| Exercise description |
Give back every line of the data, transcribed exactly.

| Collected material |
■ ■ ■ ■ ■

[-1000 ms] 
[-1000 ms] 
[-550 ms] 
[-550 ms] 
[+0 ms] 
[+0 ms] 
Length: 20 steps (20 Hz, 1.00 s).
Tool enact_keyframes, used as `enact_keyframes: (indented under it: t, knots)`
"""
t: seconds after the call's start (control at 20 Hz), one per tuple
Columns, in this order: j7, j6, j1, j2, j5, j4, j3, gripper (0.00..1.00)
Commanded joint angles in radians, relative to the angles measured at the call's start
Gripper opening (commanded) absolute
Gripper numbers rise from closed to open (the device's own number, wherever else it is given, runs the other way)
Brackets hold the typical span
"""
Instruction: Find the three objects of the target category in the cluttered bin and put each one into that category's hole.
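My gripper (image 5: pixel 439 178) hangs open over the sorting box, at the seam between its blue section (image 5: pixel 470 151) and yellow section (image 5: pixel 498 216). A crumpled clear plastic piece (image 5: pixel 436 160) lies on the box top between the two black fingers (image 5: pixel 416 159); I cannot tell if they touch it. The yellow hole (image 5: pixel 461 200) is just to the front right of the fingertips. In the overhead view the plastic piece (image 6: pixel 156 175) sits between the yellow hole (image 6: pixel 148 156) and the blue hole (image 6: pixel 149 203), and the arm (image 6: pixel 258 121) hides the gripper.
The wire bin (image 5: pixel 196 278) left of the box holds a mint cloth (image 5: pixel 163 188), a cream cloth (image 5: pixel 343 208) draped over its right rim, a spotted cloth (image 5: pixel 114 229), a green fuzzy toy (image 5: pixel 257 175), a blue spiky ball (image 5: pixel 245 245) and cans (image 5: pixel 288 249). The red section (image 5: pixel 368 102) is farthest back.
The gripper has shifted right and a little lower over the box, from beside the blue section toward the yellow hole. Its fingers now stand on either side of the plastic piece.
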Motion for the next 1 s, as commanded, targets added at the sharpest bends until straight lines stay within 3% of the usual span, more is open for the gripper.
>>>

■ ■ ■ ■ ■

| Response area |
[-1000 ms] 
[-1000 ms] 
[-550 ms] 
[-550 ms] 
[+0 ms] 
[+0 ms] 
Length: 20 steps (20 Hz, 1.00 s).
Tool enact_keyframes, used as `enact_keyframes: (indented under it: t, knots)`
"""
t: seconds after the call's start (control at 20 Hz), one per tuple
Columns, in this order: j7, j6, j1, j2, j5, j4, j3, gripper (0.00..1.00)
Commanded joint angles in radians, relative to the angles measured at the call's start
Gripper opening (commanded) absolute
Gripper numbers rise from closed to open (the device's own number, wherever else it is given, runs the other way)
Brackets hold the typical span
"""
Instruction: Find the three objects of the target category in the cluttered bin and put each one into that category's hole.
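My gripper (image 5: pixel 439 178) hangs open over the sorting box, at the seam between its blue section (image 5: pixel 470 151) and yellow section (image 5: pixel 498 216). A crumpled clear plastic piece (image 5: pixel 436 160) lies on the box top between the two black fingers (image 5: pixel 416 159); I cannot tell if they touch it. The yellow hole (image 5: pixel 461 200) is just to the front right of the fingertips. In the overhead view the plastic piece (image 6: pixel 156 175) sits between the yellow hole (image 6: pixel 148 156) and the blue hole (image 6: pixel 149 203), and the arm (image 6: pixel 258 121) hides the gripper.
The wire bin (image 5: pixel 196 278) left of the box holds a mint cloth (image 5: pixel 163 188), a cream cloth (image 5: pixel 343 208) draped over its right rim, a spotted cloth (image 5: pixel 114 229), a green fuzzy toy (image 5: pixel 257 175), a blue spiky ball (image 5: pixel 245 245) and cans (image 5: pixel 288 249). The red section (image 5: pixel 368 102) is farthest back.
The gripper has shifted right and a little lower over the box, from beside the blue section toward the yellow hole. Its fingers now stand on either side of the plastic piece.
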Motion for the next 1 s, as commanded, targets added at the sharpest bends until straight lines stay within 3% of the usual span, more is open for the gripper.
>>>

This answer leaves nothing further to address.